Exercise objective: From the records below, find each line with the string "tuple" and copy it.

Extracted records:
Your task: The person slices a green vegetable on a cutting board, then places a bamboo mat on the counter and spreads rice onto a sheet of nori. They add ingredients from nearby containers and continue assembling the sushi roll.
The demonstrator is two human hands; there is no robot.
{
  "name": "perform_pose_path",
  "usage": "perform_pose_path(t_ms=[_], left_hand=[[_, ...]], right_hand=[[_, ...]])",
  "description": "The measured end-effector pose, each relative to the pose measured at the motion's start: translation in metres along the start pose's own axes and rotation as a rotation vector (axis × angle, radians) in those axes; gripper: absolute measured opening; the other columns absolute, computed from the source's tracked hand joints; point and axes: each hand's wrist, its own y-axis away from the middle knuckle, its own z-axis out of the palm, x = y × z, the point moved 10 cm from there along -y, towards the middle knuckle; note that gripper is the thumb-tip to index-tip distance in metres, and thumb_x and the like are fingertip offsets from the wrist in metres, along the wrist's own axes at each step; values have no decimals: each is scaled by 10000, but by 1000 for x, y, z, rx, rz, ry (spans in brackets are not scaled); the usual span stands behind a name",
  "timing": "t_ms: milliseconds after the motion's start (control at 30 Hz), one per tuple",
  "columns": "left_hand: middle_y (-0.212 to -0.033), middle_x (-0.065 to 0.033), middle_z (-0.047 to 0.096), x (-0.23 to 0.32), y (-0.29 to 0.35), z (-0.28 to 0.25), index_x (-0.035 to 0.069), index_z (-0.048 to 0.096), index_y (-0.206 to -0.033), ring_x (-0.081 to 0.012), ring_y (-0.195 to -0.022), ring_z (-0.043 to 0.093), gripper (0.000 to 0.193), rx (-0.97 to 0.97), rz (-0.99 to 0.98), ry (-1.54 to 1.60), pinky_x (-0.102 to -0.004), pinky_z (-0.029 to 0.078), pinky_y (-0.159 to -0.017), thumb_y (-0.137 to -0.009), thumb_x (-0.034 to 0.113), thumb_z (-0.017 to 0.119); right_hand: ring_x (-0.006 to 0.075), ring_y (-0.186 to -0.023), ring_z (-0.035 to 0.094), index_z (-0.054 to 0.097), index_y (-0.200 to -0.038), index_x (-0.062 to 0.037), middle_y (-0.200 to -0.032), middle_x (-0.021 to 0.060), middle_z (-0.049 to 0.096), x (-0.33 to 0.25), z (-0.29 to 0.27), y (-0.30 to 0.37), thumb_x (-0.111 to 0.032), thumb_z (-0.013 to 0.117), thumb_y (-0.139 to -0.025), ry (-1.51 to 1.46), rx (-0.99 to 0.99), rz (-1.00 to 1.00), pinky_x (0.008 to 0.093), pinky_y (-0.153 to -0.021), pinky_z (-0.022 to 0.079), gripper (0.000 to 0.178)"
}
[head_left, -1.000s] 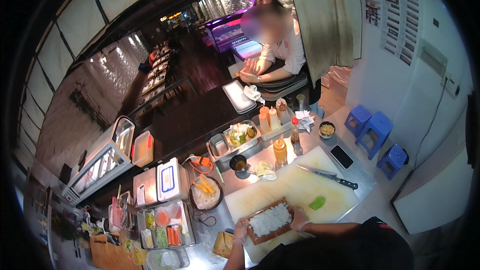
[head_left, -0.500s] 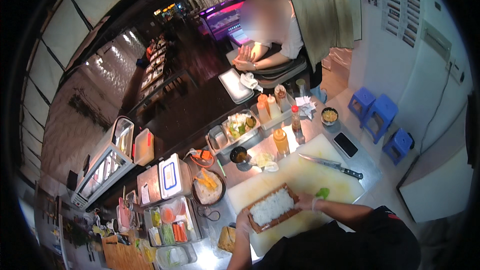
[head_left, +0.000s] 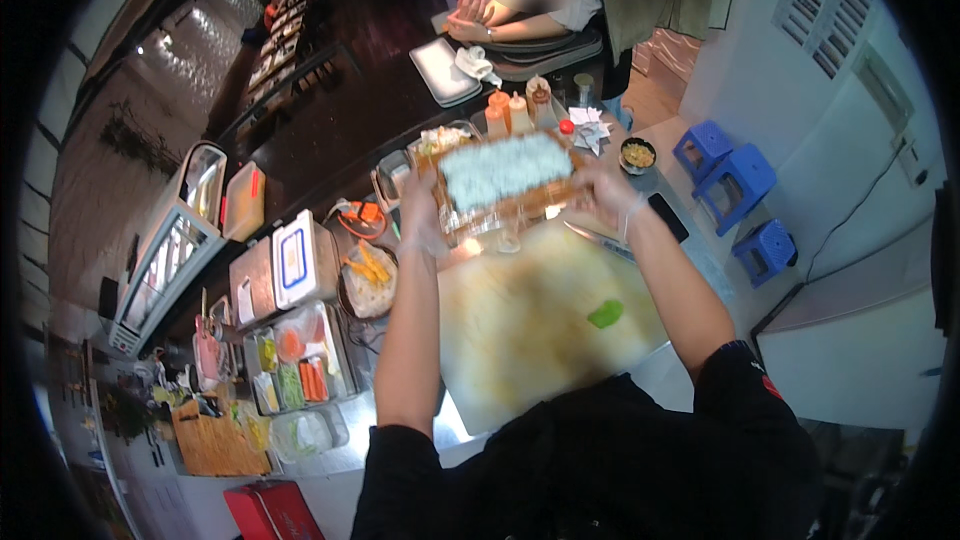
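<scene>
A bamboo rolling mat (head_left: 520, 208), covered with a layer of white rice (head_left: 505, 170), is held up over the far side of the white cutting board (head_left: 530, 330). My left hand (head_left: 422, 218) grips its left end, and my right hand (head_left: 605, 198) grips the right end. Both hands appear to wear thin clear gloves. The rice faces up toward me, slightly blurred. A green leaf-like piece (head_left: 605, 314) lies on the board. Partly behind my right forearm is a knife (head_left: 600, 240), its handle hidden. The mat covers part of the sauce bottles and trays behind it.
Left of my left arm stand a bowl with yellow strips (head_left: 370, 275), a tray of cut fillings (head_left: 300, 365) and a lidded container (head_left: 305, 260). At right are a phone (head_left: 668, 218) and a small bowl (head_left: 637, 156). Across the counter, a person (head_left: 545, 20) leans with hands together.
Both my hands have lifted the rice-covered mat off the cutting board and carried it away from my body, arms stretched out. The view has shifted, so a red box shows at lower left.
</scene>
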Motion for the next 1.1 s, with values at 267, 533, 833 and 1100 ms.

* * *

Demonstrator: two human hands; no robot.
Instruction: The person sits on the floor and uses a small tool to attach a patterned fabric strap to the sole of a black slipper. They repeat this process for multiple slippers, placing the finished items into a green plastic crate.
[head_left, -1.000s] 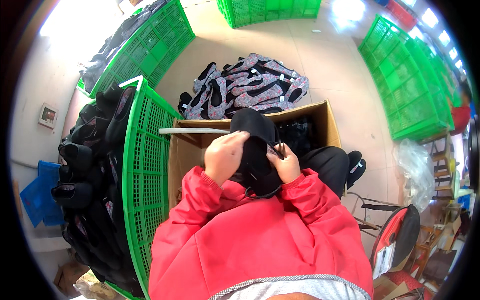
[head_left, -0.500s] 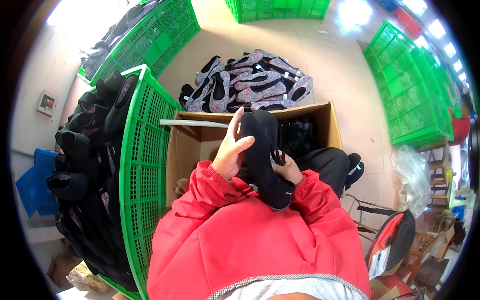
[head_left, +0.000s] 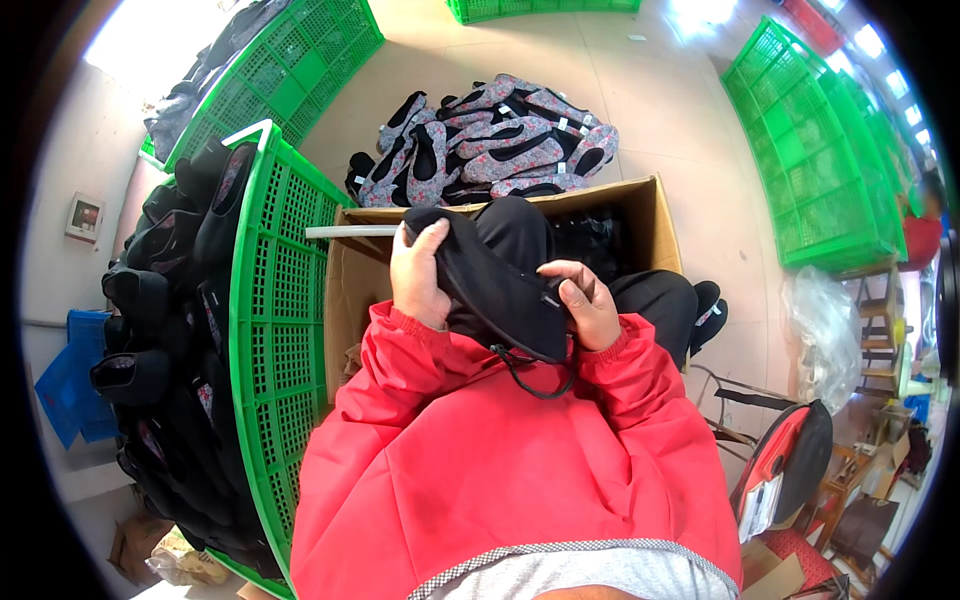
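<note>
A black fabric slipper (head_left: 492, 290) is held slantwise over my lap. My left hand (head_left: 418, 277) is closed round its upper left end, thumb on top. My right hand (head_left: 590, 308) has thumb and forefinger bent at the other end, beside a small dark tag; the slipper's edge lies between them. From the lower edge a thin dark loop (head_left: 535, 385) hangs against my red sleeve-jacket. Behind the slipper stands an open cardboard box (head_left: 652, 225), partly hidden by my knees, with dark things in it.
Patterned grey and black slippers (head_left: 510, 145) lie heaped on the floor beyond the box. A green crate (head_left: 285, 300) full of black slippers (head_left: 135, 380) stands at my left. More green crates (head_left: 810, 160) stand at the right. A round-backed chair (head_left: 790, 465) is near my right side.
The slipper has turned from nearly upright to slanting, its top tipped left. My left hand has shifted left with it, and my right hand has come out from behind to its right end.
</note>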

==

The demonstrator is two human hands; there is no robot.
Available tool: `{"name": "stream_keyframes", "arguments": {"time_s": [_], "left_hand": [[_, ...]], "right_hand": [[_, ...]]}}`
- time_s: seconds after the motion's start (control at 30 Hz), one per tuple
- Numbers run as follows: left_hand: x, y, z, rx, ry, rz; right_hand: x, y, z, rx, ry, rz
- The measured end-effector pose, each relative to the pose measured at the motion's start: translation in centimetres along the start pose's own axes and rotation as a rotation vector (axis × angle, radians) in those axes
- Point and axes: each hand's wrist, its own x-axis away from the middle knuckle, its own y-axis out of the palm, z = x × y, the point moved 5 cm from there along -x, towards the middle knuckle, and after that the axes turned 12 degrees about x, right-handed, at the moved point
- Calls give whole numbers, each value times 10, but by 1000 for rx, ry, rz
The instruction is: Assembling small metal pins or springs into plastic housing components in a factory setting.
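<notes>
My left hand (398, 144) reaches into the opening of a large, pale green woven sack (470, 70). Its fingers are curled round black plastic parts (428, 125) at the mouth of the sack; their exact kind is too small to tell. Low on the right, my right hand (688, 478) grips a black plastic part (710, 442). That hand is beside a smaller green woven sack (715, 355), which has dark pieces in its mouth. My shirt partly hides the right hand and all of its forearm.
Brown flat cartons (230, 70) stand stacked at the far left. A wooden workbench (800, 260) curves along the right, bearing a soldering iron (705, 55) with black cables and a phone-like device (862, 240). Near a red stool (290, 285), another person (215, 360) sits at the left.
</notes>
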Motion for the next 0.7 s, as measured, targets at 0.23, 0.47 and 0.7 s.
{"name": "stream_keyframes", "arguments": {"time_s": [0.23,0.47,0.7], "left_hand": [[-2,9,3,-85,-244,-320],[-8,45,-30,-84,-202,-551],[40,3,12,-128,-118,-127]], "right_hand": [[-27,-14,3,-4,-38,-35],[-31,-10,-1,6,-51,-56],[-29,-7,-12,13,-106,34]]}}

Answer area:
  "timing": "t_ms: milliseconds after the motion's start (control at 30 Hz), one per tuple",
- time_s: seconds after the motion's start (control at 30 Hz), one per tuple

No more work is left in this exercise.